■ To do
Out of the data below, copy every line with the string "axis".

■ Supplied material
· · ·
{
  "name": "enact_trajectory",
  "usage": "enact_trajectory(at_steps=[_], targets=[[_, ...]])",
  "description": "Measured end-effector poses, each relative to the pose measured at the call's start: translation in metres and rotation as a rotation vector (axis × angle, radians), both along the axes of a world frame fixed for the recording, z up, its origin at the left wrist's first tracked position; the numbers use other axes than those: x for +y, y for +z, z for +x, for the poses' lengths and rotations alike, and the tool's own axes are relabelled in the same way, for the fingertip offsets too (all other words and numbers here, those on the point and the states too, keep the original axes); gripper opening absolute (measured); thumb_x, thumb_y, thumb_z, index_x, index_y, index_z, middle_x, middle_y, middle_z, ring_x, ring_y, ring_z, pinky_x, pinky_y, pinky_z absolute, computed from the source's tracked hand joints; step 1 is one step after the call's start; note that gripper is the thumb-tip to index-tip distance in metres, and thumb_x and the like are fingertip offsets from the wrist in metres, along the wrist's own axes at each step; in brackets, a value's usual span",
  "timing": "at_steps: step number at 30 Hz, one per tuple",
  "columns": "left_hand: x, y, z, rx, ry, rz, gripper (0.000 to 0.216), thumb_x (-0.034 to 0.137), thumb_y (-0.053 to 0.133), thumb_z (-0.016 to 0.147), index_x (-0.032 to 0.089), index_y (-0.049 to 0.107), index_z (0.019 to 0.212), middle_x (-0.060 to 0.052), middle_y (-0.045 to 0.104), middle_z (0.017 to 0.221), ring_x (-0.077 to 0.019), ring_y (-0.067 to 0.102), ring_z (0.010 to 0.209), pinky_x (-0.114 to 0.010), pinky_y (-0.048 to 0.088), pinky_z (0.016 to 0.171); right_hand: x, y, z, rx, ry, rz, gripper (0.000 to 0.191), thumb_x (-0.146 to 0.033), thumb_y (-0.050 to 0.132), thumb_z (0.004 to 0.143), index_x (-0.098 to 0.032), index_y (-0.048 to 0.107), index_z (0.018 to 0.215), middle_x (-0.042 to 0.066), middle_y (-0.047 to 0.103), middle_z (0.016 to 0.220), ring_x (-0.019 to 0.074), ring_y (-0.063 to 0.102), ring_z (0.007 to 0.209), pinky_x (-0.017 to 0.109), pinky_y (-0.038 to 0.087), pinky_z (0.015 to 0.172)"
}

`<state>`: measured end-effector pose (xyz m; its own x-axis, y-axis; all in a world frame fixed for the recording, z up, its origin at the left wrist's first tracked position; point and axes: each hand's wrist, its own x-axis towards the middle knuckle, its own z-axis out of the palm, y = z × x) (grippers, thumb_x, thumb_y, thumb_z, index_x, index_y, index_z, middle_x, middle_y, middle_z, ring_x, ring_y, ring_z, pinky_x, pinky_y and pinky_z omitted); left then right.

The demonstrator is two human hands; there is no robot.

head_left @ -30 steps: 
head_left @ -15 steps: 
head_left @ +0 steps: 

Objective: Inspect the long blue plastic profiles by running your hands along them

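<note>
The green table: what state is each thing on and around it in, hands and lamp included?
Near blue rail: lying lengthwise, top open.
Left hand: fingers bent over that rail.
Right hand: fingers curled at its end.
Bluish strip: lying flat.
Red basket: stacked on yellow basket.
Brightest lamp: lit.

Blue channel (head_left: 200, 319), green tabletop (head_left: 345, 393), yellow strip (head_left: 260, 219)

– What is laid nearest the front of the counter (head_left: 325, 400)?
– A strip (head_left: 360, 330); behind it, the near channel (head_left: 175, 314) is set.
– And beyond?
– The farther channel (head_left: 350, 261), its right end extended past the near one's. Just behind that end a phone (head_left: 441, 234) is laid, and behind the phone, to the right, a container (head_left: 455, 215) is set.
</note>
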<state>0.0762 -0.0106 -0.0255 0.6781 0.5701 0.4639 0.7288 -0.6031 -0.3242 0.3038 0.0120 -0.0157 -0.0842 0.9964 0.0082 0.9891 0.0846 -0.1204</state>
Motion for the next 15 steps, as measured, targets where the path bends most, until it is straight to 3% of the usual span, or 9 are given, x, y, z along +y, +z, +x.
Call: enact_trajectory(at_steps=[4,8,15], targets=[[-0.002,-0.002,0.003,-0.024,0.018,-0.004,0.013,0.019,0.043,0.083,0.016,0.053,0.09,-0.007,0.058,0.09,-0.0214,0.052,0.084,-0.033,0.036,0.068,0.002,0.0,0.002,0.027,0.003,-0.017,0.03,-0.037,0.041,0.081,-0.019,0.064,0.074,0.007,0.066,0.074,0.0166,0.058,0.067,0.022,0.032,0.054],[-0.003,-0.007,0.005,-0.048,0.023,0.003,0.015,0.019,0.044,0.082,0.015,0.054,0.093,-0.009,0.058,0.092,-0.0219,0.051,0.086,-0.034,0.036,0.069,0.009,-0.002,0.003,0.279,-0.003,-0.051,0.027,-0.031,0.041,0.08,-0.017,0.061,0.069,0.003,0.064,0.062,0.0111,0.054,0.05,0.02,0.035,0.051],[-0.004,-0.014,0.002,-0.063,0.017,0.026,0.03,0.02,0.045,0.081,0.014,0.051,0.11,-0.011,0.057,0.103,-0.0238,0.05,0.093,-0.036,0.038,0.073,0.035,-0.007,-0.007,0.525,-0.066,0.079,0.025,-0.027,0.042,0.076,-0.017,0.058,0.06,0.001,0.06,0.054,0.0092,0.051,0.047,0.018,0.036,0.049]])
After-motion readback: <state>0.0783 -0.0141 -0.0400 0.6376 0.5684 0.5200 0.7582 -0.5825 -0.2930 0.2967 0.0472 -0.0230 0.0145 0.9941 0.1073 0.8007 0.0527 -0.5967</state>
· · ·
■ Exercise solution
  "description": "Measured end-effector poses, each relative to the pose measured at the call's start: translation in metres and rotation as a rotation vector (axis × angle, radians), both along the axes of a world frame fixed for the recording, z up, its origin at the left wrist's first tracked position; the numbers use other axes than those: x for +y, y for +z, z for +x, for the poses' lengths and rotations alike, and the tool's own axes are relabelled in the same way, for the fingertip offsets too (all other words and numbers here, those on the point and the states too, keep the original axes); gripper opening absolute (measured); thumb_x, thumb_y, thumb_z, index_x, index_y, index_z, middle_x, middle_y, middle_z, ring_x, ring_y, ring_z, pinky_x, pinky_y, pinky_z absolute, computed from the source's tracked hand joints; step 1 is one step after the call's start; note that gripper is the thumb-tip to index-tip distance in metres, and thumb_x and the like are fingertip offsets from the wrist in metres, along the wrist's own axes at each step; in brackets, a value's usual span",
`<state>`: measured end-effector pose (xyz m; its own x-axis, y-axis; all in a world frame fixed for the recording, z up, its origin at the left wrist's first tracked position; point and axes: each hand's wrist, its own x-axis towards the middle knuckle, its own z-axis out of the palm, y = z × x) (grippers, thumb_x, thumb_y, thumb_z, index_x, index_y, index_z, middle_x, middle_y, middle_z, ring_x, ring_y, ring_z, pinky_x, pinky_y and pinky_z omitted); left then right.

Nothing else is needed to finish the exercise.